Les élèves du collège Edgar Quinet, d’un des quartiers les plus pauvres de France, participent à un atelier de danse contemporaine. LP/Olivier Corsan

    Et soudain, Ryad s'est avancé. Il a quitté le pack des garçons réfugiés vers le mur du fond et s'est posté devant, dans la lumière, entre deux filles. Un mouvement du coude, une tête qui se tourne, la jambe droite qui s'avance. Pas de doute : il danse.

    Dans un coin du studio surchauffé par le soleil derrière les baies vitrées, 22 paires de baskets attendent leurs jeunes propriétaires. Ils répètent en chaussettes une phrase chorégraphique sous les encouragements de la professeur de danse. « Les bras ! Léger ! Ensemble ! »

    Ils ont entre 10 et 12 ans et des tailles bien différentes, selon que l'adolescence a ou pas déjà frappé à leur miroir. Mais ils s'efforcent de faire corps. Chaque semaine depuis septembre, ces enfants d'un collège marseillais classé en éducation prioritaire participent à des cours obligatoires de danse contemporaine, partie intégrante de leur cursus pour cette année.

    Ryad, élève de sixième.LP/Olivier Corsan
    Ryad, élève de sixième.LP/Olivier Corsan LP/Olivier Corsan

    À part Inès ou Maïssa, qui peaufinent leur port de tête depuis le CP, les 6e 2 ont pour la plupart frémi quand le professeur principal a expliqué le concept à la rentrée. « J'ai cru qu'on allait devoir mettre des collants et du maquillage ! » tremble encore un garçon.

    « Ici, nos élèves réussissent bien »

    Le programme, Adolédanse, est piloté par le chorégraphe Michel Kelemenis et financé à hauteur de 20 000 euros par an par la fondation BNP Paribas.
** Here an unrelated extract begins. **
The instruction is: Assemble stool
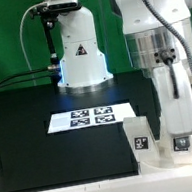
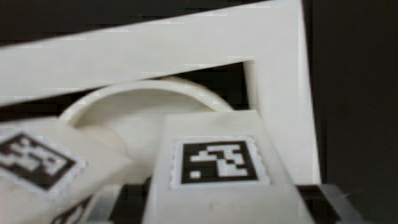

L'argent permet d'organiser des ateliers de pratique artistique chaque semaine ainsi que des spectacles assurés par des danseurs en résidence au Klap, la maison pour la danse, située à dix minutes à pied du collège Edgar-Quinet, dans le IIIe arrondissement de Marseille.

    Le quartier, qui monte et descend entre la gare et les docks, est classé par l'Insee comme le plus pauvre de France. « Mais pas de misérabilisme ! tance la principale, Laure Ruiz. Ici, nos élèves réussissent bien et on fait un tas de choses. Entre les onze écoles et le collège de notre réseau, on mène 150 projets de front cette année. » « L'objectif n'est pas de faire de ces jeunes des danseurs, précise Michel Kelemenis, mais de créer un lieu ouvert sur le quartier, où les enfants se développent, découvrent le monde dans un environnement pacifié. »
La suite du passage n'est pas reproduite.